= Task description =
Only the lines from the start of the data through the one containing "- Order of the" belong in your answer; return them exactly.

= Data below =
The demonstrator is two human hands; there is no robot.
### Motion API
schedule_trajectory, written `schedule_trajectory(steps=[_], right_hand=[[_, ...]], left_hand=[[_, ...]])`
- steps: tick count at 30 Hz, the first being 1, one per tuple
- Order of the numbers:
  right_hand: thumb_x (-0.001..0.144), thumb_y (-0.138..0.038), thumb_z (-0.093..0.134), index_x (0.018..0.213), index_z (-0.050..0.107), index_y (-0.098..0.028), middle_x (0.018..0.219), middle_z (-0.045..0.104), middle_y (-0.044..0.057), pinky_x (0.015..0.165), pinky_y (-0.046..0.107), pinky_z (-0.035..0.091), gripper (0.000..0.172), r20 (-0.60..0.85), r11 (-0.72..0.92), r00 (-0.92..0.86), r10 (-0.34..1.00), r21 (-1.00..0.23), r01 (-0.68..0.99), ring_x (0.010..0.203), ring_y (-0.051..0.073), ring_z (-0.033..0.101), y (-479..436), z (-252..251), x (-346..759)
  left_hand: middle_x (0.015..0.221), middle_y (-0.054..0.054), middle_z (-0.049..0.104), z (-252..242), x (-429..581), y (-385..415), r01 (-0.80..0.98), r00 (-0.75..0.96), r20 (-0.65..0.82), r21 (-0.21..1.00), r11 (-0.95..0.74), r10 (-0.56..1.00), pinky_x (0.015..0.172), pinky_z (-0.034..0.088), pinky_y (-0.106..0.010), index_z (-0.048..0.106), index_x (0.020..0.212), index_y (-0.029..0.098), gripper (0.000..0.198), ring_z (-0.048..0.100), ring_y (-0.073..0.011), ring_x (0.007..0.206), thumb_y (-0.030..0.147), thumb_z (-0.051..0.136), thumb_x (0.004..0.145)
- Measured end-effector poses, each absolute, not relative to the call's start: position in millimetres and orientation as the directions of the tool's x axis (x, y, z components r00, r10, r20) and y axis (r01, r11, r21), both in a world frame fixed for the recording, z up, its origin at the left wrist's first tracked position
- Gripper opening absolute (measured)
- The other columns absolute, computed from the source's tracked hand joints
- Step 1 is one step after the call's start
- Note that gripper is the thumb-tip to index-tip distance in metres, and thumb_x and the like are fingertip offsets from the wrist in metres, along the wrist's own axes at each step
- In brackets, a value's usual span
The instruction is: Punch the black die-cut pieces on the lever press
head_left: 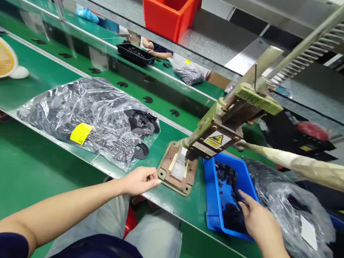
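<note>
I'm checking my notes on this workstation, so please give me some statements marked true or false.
1. The press carries a yellow triangular warning sign. True.
2. The left hand grips the press's lever. False: the left hand is beside the near corner of the base plate.
3. The right hand reaches into the blue bin. True.
4. The red bin stands on the floor. False: it sits on the raised metal shelf.

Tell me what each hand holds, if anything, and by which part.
Left hand, by the press: nothing visible. Right hand, over the blue bin: whether it grips one of the black parts cannot be told.
</note>
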State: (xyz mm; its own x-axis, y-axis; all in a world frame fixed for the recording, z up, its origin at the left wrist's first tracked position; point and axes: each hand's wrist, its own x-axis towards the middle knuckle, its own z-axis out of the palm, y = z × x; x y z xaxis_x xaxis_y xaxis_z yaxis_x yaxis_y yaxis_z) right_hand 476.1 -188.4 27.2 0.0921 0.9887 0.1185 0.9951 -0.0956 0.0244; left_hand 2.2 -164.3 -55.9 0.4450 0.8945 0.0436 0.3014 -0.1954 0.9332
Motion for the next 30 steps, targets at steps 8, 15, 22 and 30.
schedule_trajectory(steps=[8,15,22,30], right_hand=[[0.099,-0.047,0.058,0.114,0.074,-0.027,0.111,0.081,0.005,0.088,0.038,0.06,0.029,0.41,0.089,0.01,0.912,-0.221,0.971,0.096,0.023,0.077,-218,47,391],[0.095,-0.023,0.067,0.111,0.071,-0.026,0.102,0.078,0.002,0.085,0.032,0.06,0.017,0.552,0.394,-0.031,0.833,-0.553,0.734,0.091,0.016,0.073,-239,26,282],[0.092,-0.011,0.067,0.115,0.068,-0.025,0.105,0.077,0.005,0.087,0.036,0.06,0.027,0.595,0.529,-0.122,0.794,-0.579,0.62,0.097,0.018,0.073,-244,13,255],[0.092,-0.008,0.066,0.119,0.068,-0.026,0.107,0.076,0.005,0.087,0.037,0.06,0.033,0.586,0.547,-0.16,0.794,-0.575,0.608,0.099,0.018,0.071,-243,7,259]], left_hand=[[0.078,0.001,0.062,-19,12,-168,0.242,0.42,0.176,0.924,-0.297,0.89,0.065,0.045,-0.023,0.064,0.087,0.018,0.029,0.056,-0.0126,0.071,0.044,0.062,0.1],[0.102,-0.006,0.07,18,39,-179,0.075,0.518,0.446,0.826,-0.559,0.729,0.075,0.056,-0.028,0.069,0.121,0.02,0.028,0.065,-0.0142,0.078,0.034,0.071,0.097],[0.1,-0.006,0.074,19,39,-184,0.042,0.526,0.509,0.784,-0.619,0.681,0.078,0.057,-0.028,0.072,0.115,0.02,0.018,0.069,-0.0153,0.085,0.025,0.068,0.099],[0.095,-0.005,0.075,13,37,-187,0.102,0.543,0.405,0.838,-0.537,0.736,0.071,0.056,-0.026,0.073,0.112,0.02,0.018,0.069,-0.0137,0.076,0.031,0.07,0.098]])
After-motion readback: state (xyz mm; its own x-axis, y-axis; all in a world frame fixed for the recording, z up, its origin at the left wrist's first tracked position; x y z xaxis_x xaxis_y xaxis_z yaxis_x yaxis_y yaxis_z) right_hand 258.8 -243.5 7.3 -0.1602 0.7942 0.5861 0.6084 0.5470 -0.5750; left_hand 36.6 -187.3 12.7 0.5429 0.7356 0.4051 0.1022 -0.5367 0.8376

= Exercise solution =
The demonstrator is two human hands; there is no robot.
### Motion API
schedule_trajectory, written `schedule_trajectory(steps=[_], right_hand=[[_, ...]], left_hand=[[_, ...]])`
- steps: tick count at 30 Hz, the first being 1, one per tuple
- Order of the numbers:

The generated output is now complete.